A: No. PGT-A identifies embryos with the correct chromosome number, but chromosomal normality is one of several factors in implantation success. A euploid embryo still needs to implant in a receptive uterus. PGT-A reduces the chance of a chromosomally abnormal pregnancy but does not eliminate the possibility of failed implantation or other causes of pregnancy loss.

Q: What happens if all my embryos are aneuploid?

A: This can happen, particularly in older patients or those with very few embryos. If all tested embryos are aneuploid, the options are: repeat the IVF cycle hoping for a euploid embryo; consider transferring a mosaic embryo with appropriate counselling; consider donor eggs; or review the situation with a specialist. There is no automatic answer — the right path depends on your specific circumstances and values.

Q: Can PGT-A find all genetic conditions?

A: No. PGT-A screens for chromosomal number abnormalities only — it does not test for single-gene conditions. A euploid embryo can still carry a genetic disease mutation. If there is a specific genetic condition in the family, PGT-M (not PGT-A) is the relevant test.
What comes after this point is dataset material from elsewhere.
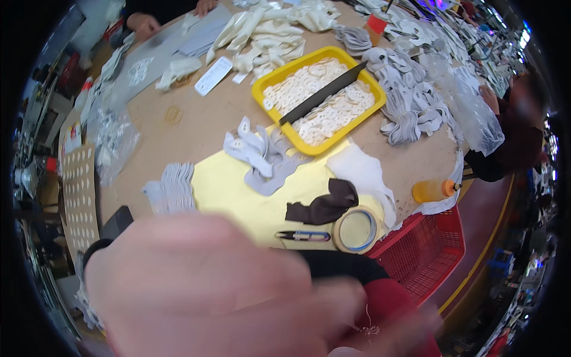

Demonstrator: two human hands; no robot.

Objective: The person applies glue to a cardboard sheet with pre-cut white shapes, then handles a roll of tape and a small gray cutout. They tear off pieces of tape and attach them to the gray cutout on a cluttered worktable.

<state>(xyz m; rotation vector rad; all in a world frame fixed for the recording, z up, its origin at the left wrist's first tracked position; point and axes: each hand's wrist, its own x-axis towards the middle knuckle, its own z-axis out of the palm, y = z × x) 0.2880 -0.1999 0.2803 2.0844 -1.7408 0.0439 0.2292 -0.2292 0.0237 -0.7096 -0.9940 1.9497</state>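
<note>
My left hand (208,285) is raised very close to the camera and fills the lower left and middle. Motion smears its fingers, so whether they hold anything cannot be told. No part of my right hand can be made out. Beyond the hand lies a yellow sheet (220,178). On it are thread snips (303,236), a roll of tape (340,232), a dark brown fabric piece (324,204) and several loose grey fabric pieces (262,178). A stack of grey pieces (172,189) sits at the sheet's left edge.
A yellow tray (262,89) of white pieces has a dark bar (324,92) across it. Grey bundles (410,95) lie right of it. An orange bottle (431,190) stands near the right edge, above a red basket (440,250). Other people's hands (144,27) work at the far side.
</note>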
Q: Do I need PGT if I am under 35?

A: PGT-A is less impactful in patients under 35 with good prognosis, because aneuploidy rates are lower and per-cycle success rates without testing are already reasonable. Most specialists do not recommend PGT-A routinely for patients under 35 with no history of implantation failure or miscarriage. It is more useful where there is specific clinical indication.

Q: How do I know if I need PGT-M?

A: PGT-M is relevant if you or your partner carry a known mutation in a serious inherited condition, or have a family history suggestive of one. A referral to a clinical genetics service for counselling and testing is the starting point. The genetics team will advise whether PGT-M is appropriate and can coordinate with a fertility clinic that offers the service.


This article is for information only and does not constitute medical or genetic advice. HFEA licensing and NHS funding criteria change; verify current information with your clinic and clinical genetics team.